• _Task instructions_:
Given the listing below, write out exactly the lines starting with the line that has "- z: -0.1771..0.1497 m" and going on through the line that has "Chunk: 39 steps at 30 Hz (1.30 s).", both kept.

• _Data in this exercise_:

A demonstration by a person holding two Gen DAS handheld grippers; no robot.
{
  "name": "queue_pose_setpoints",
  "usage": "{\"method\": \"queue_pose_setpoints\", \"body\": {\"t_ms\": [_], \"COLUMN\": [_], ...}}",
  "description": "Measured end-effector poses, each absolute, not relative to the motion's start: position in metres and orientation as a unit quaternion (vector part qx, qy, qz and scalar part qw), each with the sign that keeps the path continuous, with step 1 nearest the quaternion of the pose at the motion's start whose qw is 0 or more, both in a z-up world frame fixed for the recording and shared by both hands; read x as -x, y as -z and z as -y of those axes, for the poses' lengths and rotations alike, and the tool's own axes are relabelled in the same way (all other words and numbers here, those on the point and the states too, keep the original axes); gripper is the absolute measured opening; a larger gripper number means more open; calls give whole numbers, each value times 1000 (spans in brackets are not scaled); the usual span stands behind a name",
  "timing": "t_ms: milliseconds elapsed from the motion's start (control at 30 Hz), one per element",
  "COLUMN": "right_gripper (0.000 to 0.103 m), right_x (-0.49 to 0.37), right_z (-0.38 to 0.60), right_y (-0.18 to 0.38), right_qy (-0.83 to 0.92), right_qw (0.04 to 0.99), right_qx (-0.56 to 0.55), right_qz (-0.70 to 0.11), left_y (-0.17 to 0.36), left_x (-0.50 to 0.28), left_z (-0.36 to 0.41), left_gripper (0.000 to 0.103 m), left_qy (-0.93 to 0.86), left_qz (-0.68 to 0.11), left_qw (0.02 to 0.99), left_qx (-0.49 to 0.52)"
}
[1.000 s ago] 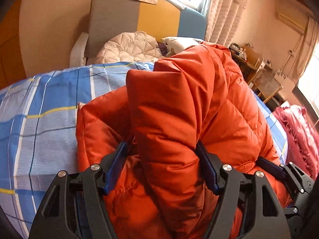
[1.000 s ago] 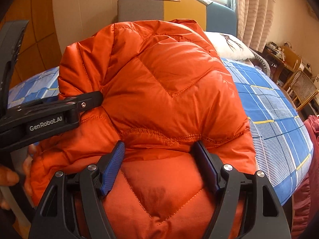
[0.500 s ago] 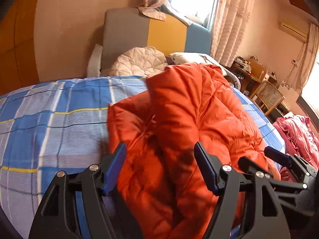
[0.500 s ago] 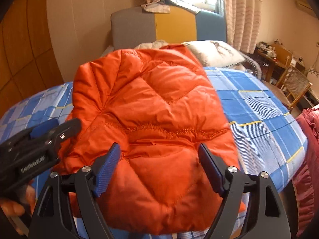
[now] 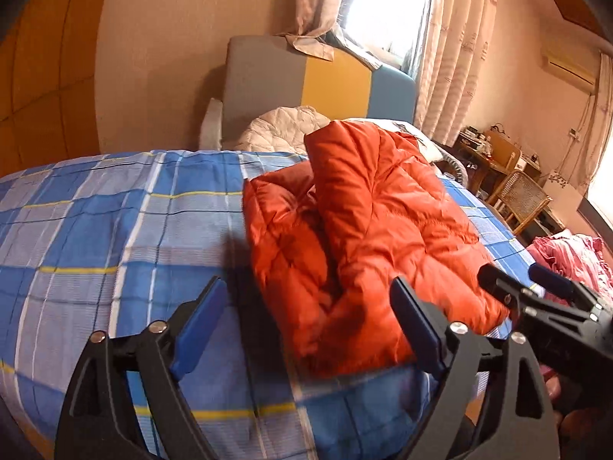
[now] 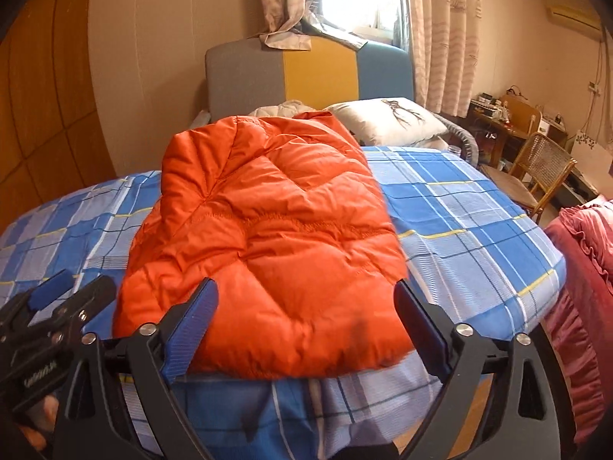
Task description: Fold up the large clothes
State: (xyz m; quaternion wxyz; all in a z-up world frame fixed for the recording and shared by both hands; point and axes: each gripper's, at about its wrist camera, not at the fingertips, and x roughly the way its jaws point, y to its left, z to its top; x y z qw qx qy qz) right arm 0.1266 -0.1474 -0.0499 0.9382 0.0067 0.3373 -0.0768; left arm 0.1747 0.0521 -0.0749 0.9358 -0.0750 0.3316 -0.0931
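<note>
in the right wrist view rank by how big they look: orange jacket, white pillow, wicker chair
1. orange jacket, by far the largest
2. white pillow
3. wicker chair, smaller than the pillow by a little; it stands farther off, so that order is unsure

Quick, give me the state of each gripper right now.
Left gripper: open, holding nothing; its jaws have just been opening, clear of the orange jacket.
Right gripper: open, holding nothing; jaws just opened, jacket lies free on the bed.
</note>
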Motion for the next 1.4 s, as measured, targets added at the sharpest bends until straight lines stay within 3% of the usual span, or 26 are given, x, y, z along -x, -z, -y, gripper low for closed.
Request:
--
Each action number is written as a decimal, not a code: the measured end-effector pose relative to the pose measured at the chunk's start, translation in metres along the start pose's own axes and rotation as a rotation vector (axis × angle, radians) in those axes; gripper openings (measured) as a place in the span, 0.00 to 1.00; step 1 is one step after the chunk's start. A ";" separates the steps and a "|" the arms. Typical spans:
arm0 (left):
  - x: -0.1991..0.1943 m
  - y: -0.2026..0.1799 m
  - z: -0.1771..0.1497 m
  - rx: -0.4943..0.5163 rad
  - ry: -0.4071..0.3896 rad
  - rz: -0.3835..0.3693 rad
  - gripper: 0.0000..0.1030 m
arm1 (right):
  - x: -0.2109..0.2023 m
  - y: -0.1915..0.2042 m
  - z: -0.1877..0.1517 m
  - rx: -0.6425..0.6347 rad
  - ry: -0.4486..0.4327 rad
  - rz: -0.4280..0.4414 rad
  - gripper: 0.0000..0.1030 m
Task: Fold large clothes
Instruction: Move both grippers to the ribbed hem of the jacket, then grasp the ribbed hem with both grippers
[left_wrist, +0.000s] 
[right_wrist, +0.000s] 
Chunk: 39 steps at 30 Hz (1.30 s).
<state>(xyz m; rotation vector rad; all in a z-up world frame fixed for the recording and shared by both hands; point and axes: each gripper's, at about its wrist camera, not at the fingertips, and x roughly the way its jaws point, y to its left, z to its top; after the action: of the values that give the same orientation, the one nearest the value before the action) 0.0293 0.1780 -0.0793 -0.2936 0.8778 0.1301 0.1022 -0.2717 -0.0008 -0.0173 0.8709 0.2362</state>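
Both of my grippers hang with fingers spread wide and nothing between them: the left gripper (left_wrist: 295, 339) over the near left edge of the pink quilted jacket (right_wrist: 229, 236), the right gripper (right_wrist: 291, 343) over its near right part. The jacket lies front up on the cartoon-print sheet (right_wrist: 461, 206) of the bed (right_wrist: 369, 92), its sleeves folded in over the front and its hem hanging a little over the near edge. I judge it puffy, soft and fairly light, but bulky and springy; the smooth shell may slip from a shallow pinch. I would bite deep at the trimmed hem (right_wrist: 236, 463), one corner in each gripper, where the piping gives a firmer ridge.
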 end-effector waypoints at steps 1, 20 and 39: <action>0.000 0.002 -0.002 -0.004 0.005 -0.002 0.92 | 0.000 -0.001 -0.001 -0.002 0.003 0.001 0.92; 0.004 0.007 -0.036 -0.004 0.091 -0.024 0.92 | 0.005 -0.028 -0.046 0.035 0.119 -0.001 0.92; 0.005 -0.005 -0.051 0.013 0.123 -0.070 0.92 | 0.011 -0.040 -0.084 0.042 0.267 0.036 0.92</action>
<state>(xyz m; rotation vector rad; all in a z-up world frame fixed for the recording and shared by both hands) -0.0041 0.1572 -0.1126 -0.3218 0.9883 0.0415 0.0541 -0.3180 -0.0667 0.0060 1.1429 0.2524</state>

• _Exercise answer_:
  - z: -0.1771..0.1497 m
  - rx: -0.4943..0.5163 rad
  - ry: -0.4071..0.3896 rad
  - rz: -0.3835..0.3693 rad
  - gripper: 0.0000..0.1030 m
arm1 (right):
  - x: -0.2109..0.2023 m
  - y: -0.1915..0.2042 m
  - z: -0.1877..0.1517 m
  - rx: -0.6425..0.6347 rad
  - ry: -0.4486..0.4327 rad
  - rz: -0.4280..0.4414 rad
  - gripper: 0.0000..0.1030 m
Task: Fold large clothes
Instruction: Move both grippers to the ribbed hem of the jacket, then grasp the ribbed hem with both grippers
[left_wrist, +0.000s] 
[right_wrist, +0.000s] 
Chunk: 39 steps at 30 Hz (1.30 s).

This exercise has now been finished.